Daniel Langkilde Of Kognic On the Future of Artificial Intelligence
An Interview With David Leichner
AI will help us discover new things about the universe. There are so many things to learn that we need all the help we can get. By harnessing AI, I think researchers will be able to make discoveries that currently are out of reach. Science will still require asking great questions, something I think humans will still be responsible for. But quickly exploring concepts and connecting data in collaboration with AI will accelerate our expansion of human knowledge.
As a part of our series about the future of Artificial Intelligence, I had the pleasure of interviewing Daniel Langkilde.
Daniel Langkilde is a world-renowned expert in Machine Learning, and is passionate about the potential of ML and AI to address a wide range of important issues, from practical problems in product development to the larger challenges we face as a species. As CEO and Co-Founder of Kognic, he spearheads a team of data scientists, developers and experts in Artificial Intelligence (AI) alignment to provide the leading data platform for performance-critical applications such as autonomous driving. Prior to founding Kognic, Daniel gained extensive experience in delivering machine learning solutions at global scale as Team Lead for Collection & Analysis and at Recorded Future, the world’s largest private intelligence company maintaining the widest holdings of interlinked threat data sets. Daniel earned his M.Sc. in Engineering Mathematics at Chalmers University of Technology, where he also served as President of the Student Union and a Member of the Board of Directors, and has been a Visiting Scholar at both MIT and UC Berkeley.
Thank you so much for joining us in this interview series! Can you share with us the ‘backstory” of how you decided to pursue this career path in AI?
I am a robotics nerd, and I’ve been obsessed with machine learning for as long as I can remember. I’ve always had a fascination with how the human brain works, and a desire to figure out if we can somehow infuse some part of that into machines. I started building robots in my parents’ basement when I was 11 or 12 and I guess I haven’t stopped since. I’m pretty humbled by the challenge, because humans are extraordinarily sophisticated and we are most likely still just scratching the surface. But I’ve always had a very deep level of excitement around this kind of intellectual exploration.
I learned to program in my early teens to make my own autonomous machines smarter. After high school, I was selected to attend the Research Science Institute at MIT, where I decided to get an M.Sc. in Mathematics to better understand the theory behind machine learning. Since then, I’ve also been a visiting Scholar at AMPLab UC Berkeley working on human-machine collaboration and AI.
After graduating, I became the first ML-hire at Recorded Future, the world’s largest private intelligence company, where I was responsible for Collection & Analysis. Recorded Future was funded by Google Ventures and In-Q-Tel. I worked there for almost 5 years and the company was eventually acquired by Insight Partners for ~$780M.
I co-founded Kognic in 2018 with Oscar Petersson, another engineering physicist who instead started his career in management consulting and M&A. Together, we developed a machine learning platform that has evolved to become a core toolset in the fields of Advanced Driving Assistance Systems, Autonomous Driving and Active Safety development. Several of the investors, Board and team members at Kognic either work or used to work at Recorded Future.

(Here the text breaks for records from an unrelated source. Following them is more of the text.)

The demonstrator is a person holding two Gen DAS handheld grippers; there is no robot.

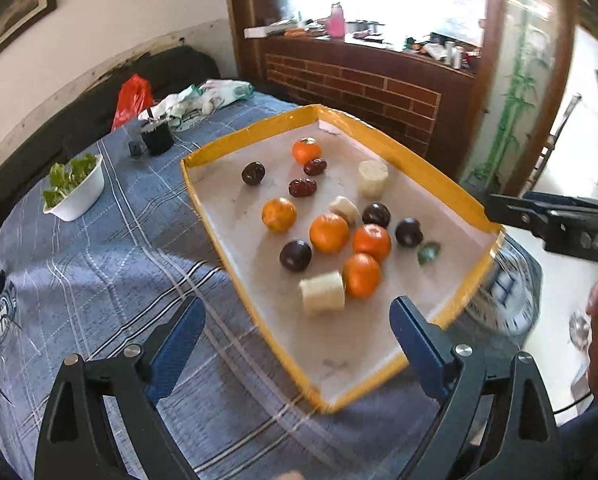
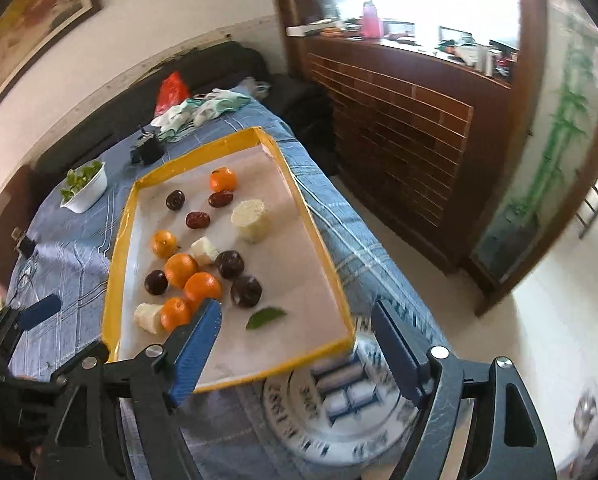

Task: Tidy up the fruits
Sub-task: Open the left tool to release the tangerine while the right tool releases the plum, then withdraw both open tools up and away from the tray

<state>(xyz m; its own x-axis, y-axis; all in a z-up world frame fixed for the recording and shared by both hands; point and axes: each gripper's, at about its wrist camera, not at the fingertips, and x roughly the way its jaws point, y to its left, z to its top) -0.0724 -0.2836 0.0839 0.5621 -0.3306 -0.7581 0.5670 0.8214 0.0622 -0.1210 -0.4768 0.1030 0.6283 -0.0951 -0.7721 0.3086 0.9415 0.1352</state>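
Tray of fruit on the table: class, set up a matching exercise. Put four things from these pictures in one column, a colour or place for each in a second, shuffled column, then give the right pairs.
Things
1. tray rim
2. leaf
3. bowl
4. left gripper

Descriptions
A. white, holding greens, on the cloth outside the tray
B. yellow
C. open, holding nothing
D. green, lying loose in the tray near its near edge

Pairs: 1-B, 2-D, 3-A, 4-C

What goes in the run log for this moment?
left claw: open, empty | right claw: open, empty | fruit: all loose in yellow-rimmed tray
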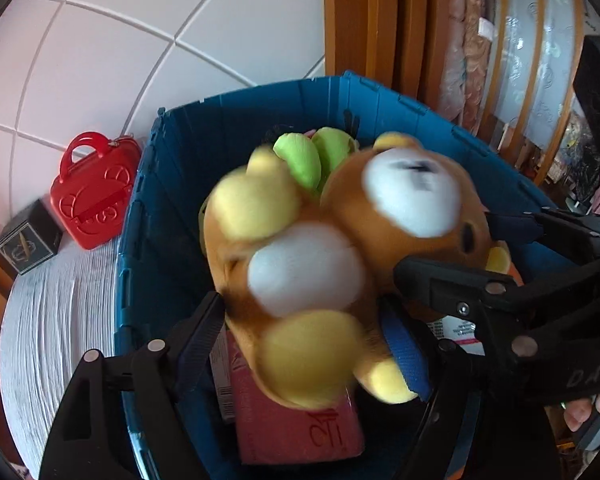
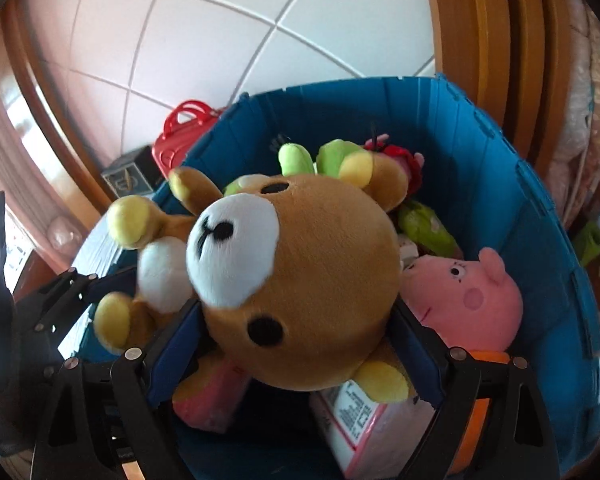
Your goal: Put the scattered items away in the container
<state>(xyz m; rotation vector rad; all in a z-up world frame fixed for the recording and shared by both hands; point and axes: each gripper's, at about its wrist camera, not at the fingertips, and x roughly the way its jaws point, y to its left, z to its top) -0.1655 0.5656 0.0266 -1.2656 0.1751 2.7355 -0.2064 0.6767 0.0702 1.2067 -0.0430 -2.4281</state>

What lessons can others learn from your story?
Always play the long game, and always be busy building. I’ve been investing in learning as much as I can every day since as long as I can remember. If you continue to add another brick every day, eventually you have something pretty amazing. But it takes time, so you have to enjoy the journey.
Can you tell our readers about the most interesting projects you are working on now?
My current company, Kognic, provides a data platform that accelerates Machine Learning (ML) for performance-critical applications such as autonomous driving and robotics. We offer an end-to-end software platform focused on Artificial Intelligence (AI) Alignment that helps improve safety for automotive manufacturers and other types of mobility industries.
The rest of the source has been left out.